Task input Block Start
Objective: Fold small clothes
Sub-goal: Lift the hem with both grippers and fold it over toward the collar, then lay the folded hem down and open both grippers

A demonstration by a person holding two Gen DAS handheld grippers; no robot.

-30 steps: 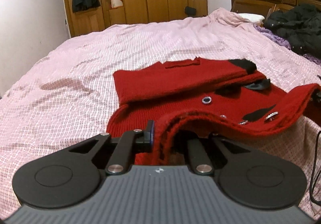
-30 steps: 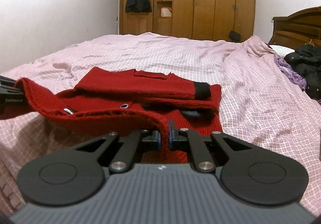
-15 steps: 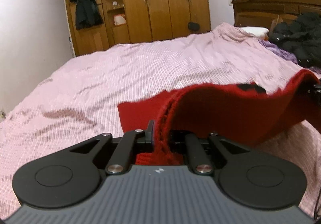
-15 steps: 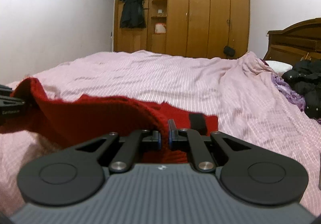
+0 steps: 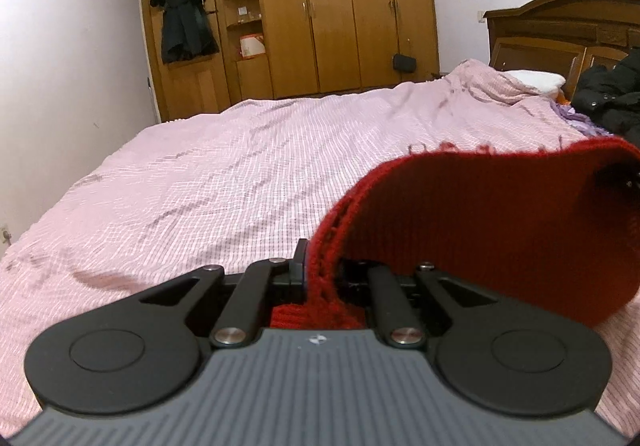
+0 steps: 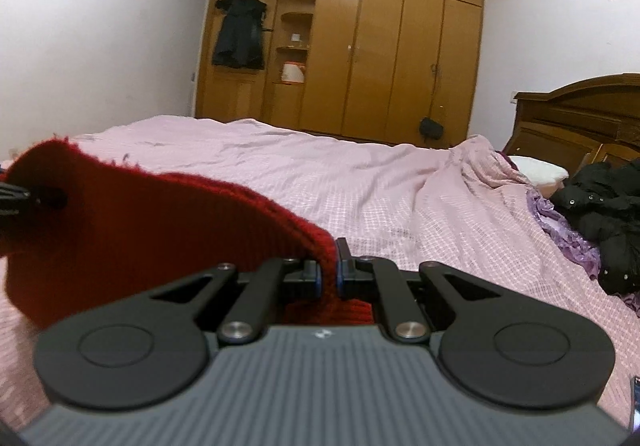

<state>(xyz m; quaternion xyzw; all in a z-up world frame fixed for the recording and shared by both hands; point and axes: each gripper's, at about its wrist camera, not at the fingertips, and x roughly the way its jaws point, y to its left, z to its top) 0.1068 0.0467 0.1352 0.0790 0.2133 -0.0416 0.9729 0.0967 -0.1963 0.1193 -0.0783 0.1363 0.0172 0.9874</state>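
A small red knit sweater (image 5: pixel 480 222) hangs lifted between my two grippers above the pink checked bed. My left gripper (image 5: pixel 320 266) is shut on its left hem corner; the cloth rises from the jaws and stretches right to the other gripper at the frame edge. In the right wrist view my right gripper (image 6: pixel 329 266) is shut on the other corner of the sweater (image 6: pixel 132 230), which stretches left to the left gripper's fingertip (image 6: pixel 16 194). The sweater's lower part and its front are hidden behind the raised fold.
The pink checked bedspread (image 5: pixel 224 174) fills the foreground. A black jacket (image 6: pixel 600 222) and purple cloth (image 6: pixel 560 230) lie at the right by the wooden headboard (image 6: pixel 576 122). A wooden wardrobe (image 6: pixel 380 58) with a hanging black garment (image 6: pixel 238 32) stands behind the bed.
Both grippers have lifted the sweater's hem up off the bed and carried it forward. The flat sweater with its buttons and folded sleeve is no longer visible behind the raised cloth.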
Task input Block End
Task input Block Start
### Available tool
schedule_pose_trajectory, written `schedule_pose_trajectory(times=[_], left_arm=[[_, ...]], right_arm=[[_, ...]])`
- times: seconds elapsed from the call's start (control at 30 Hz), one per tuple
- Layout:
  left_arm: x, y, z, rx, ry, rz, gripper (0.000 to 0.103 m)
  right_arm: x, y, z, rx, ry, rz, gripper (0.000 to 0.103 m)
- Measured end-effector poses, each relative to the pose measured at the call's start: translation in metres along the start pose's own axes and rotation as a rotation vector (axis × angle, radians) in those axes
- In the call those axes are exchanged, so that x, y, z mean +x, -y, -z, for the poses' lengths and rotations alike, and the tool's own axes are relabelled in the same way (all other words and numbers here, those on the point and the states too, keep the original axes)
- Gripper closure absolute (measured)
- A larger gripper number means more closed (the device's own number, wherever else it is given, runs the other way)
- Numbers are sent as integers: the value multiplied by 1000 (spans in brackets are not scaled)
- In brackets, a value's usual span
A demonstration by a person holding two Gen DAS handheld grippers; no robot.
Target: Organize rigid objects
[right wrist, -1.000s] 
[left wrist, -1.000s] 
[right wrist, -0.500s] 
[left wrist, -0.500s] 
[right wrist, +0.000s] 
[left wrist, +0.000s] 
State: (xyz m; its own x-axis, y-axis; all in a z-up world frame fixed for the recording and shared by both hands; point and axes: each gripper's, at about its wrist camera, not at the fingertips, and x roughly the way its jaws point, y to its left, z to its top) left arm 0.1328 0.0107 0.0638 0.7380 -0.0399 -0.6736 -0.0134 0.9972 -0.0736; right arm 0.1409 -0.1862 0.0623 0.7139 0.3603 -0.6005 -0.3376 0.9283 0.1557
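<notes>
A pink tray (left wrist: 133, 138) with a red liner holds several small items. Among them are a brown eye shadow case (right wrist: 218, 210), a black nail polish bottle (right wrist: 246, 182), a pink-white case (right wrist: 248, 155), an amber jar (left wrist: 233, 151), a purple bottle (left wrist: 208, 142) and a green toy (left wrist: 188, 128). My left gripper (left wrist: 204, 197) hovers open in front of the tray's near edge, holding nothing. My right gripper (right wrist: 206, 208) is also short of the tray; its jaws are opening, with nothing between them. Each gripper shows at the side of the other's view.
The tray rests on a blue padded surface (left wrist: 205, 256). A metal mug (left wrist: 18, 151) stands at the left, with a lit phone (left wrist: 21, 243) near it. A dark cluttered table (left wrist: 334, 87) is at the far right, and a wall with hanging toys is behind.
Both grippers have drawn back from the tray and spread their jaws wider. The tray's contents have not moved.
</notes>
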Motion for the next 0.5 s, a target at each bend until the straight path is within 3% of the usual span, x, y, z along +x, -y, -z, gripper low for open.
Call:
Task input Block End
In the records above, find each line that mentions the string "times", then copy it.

schedule_pose_trajectory, written `schedule_pose_trajectory(times=[_], left_arm=[[_, ...]], right_arm=[[_, ...]])`
- times: seconds elapsed from the call's start (control at 30 Hz), one per tuple

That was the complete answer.